A city consultant showed Evanston aldermen Tuesday several options to address severe Civic Center maintenance issues — including building a new city hall at police headquarters.

Architect Carol Ross Barney presented drawings illustrating four main approaches.

1. Rehab

The city, she said could rehab the existing building, adding a mostly-underground new parking structure for 350 cars on its west side. That would let the city sell a 1.3 acre section of the existing open parking lot for residential development to fund part of the rehab cost while maintaining the existing 2.8 acre public park.

2. Rehab and expand

This option would rehabilitate the existing building and add a new north wing. That would raise the building’s total square footage from 112,000 to 127,000 square feet. A report last year by Skidmore Owings and Merrill concluded that the city needs between 116,000 and 134,000 square feet of space to operate efficiently.

3. Build new on same site

Ms. Ross Barney suggested the city could avoid the large expense of relocating city offices during construction by building a new civic center on the parkland behind the existing building and then demolish the existing building and turn that area into a new park fronting on Ridge Avenue.

4. Build new on new site

She suggested new sites could include the existing police station at Lake Street and Elmwood Avenue or the city parking lot in the 1700 block of Chicago Avenue, just north of the Woman’s Club of Evanston and east of the public library.

She said buildings on those sites would need to be about 15 stories tall to provided the needed office space.
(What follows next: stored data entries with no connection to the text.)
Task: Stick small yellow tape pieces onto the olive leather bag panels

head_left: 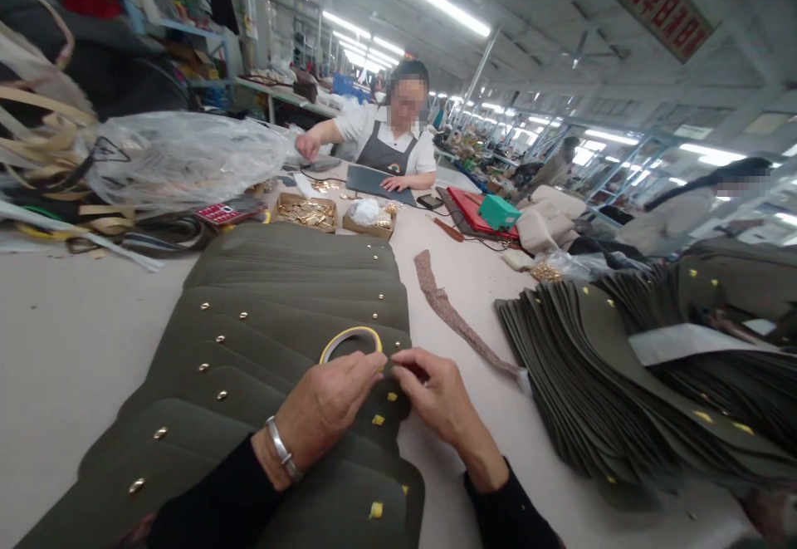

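Overhead, red-lettered "日" sign (647,2); below, tape (349,332)

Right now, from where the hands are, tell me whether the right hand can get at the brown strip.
Probably yes: the right hand is just to the near side of the brown strip, and nothing visible stands between them. Whether that hand already holds something is unclear.

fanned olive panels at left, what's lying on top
The olive panels carry gold-coloured metal fittings and yellow tape pieces; the left hand holds a yellow tape roll over them. Overlaps and that hand hide parts of their surfaces.
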Tool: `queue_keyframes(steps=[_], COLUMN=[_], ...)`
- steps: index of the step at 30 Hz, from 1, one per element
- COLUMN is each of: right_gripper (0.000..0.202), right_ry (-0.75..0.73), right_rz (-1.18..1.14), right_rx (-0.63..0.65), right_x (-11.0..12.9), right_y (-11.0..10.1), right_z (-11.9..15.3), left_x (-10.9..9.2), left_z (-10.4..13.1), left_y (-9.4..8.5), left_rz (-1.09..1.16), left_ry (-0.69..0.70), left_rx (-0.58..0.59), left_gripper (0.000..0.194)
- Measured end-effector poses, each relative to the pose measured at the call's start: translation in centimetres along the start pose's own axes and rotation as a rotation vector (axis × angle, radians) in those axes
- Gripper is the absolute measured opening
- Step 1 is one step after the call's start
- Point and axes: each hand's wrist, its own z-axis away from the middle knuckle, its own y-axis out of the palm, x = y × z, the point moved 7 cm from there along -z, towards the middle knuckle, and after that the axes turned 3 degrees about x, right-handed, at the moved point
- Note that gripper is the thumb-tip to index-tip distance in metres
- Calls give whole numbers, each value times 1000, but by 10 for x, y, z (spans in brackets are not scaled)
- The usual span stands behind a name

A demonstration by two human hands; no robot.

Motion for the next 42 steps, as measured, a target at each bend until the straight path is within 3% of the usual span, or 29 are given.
queue_keyframes(steps=[2, 6, 13, 18, 22, 27, 30, 35, 42], right_gripper=[20, 18, 13, 17, 15, 14, 25, 30, 18], right_ry=[-144, -366, -447, -387, -248, 242, 383, 354, 160], right_rz=[-37, 46, 222, 319, 174, -350, -491, -410, 86], right_rx=[-88, -95, -146, -195, -242, -271, -258, -139, -134], right_x=[15, 36, 34, 31, 29, -22, -55, -70, -43], right_y=[-5, 0, 7, 11, 11, 11, 8, 6, 6], right_z=[1, 3, 6, 9, 8, -4, -12, -21, -33], left_x=[-1, 1, -6, -3, -3, -15, -14, 1, 3], left_z=[0, 2, 3, 1, -1, -6, -7, -5, -5], left_y=[-1, 0, -1, 0, -3, -4, 10, 34, 37], left_rz=[5, -28, -25, -59, -140, -138, -181, -269, -255], left_ry=[10, -44, -7, -60, -99, -54, -90, -202, -232], left_rx=[-18, -34, -43, 100, 112, 5, 122, 412, 465], left_gripper=[37, 42, 30, 18, 23, 22, 15, 10, 10])
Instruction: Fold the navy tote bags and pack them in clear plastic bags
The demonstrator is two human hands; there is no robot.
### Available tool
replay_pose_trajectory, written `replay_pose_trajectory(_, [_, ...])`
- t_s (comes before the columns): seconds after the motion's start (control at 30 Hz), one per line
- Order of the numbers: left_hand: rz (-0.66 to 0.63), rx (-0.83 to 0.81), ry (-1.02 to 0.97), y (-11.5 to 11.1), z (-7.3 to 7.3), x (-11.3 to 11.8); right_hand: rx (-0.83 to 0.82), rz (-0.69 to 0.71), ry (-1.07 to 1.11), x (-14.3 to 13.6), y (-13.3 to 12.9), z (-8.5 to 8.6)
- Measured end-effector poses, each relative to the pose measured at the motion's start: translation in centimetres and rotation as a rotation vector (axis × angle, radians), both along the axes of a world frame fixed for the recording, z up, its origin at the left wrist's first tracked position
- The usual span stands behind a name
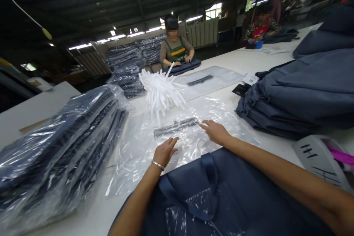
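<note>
A clear plastic bag (pixel 129 155) with a dark printed block lies spread flat on the white table. Over its near part is my left hand (pixel 165 151), with a bracelet at the wrist, thumb and fingers apart and nothing visible in them. My right hand (pixel 217 132) reaches across to the right end of the print, fingers stretched out at the plastic; whether the tips touch it I cannot tell. Below both forearms lies a navy fabric bag (pixel 238 191) with handle straps, a small clear plastic piece (pixel 200 199) on top of it.
Plastic-wrapped navy bags (pixel 69 143) are stacked at left. White strips (pixel 163 90) form a bunch beyond the plastic. Unwrapped navy bags (pixel 304 92) are piled at right, near a grey marked container (pixel 318 162). One co-worker (pixel 177 49) handles a navy item across the table; another (pixel 260 31) sits farther right.
</note>
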State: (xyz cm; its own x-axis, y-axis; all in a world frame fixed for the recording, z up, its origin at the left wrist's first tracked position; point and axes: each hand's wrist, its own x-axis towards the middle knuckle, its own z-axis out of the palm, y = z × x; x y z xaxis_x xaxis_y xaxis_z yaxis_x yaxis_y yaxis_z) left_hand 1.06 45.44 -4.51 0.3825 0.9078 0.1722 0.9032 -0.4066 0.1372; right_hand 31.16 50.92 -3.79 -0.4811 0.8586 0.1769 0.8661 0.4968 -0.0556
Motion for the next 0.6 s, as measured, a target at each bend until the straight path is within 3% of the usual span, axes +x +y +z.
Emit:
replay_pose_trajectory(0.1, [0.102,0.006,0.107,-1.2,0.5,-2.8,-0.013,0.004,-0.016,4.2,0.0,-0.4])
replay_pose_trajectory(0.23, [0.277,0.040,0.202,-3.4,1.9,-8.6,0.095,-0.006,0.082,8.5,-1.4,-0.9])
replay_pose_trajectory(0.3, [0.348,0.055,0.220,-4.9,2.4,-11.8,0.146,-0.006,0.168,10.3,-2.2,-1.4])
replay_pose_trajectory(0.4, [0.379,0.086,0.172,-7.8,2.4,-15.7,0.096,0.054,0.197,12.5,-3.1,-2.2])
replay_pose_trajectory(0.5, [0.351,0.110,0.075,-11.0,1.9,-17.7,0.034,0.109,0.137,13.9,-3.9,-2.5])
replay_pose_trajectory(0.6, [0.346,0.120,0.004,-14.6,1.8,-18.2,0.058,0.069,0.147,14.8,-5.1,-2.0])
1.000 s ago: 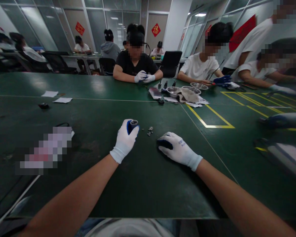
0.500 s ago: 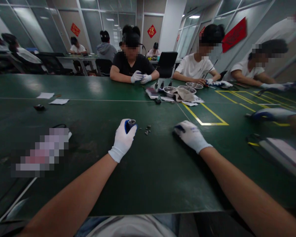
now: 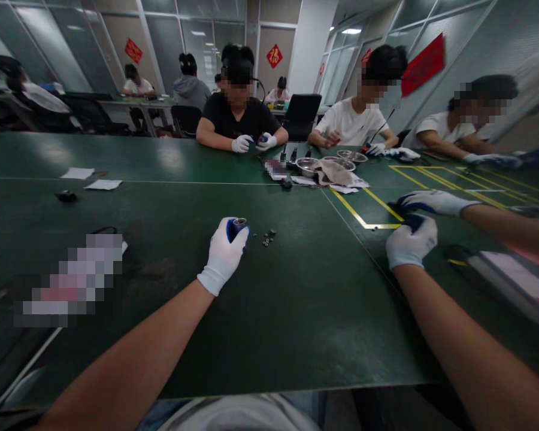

Those sites, she said, could provide convenience parking for customers transacting business with the city during the day, but because of space constraints, city employees and larger groups of citizens attending evening meetings would need to park in nearby city garages.

Study continues 

Ms. Ross Barney’s firm is about half-way through a two-month consulting contract with the city to develop optimal design solutions for resolving the lingering Civic Center crisis.

Several aldermen expressed interest in the police station as the site for a new Civic Center and several expressed reservations about the site near the library. So it appeared the consultants will focus on the police site as the model new site for the rest of their study.

John Kennedy, leader of the Friends of the Civic Center group that has fought for preservation and renovation of the existing building, noted that none of the discussion Tuesday focused on the cost of the various options. He said the city, with its looming pension funding crisis, needs to focus on the least expensive alternative, which his group contends would be rehabbing the existing building.

Bill Smith is the editor and publisher of Evanston Now.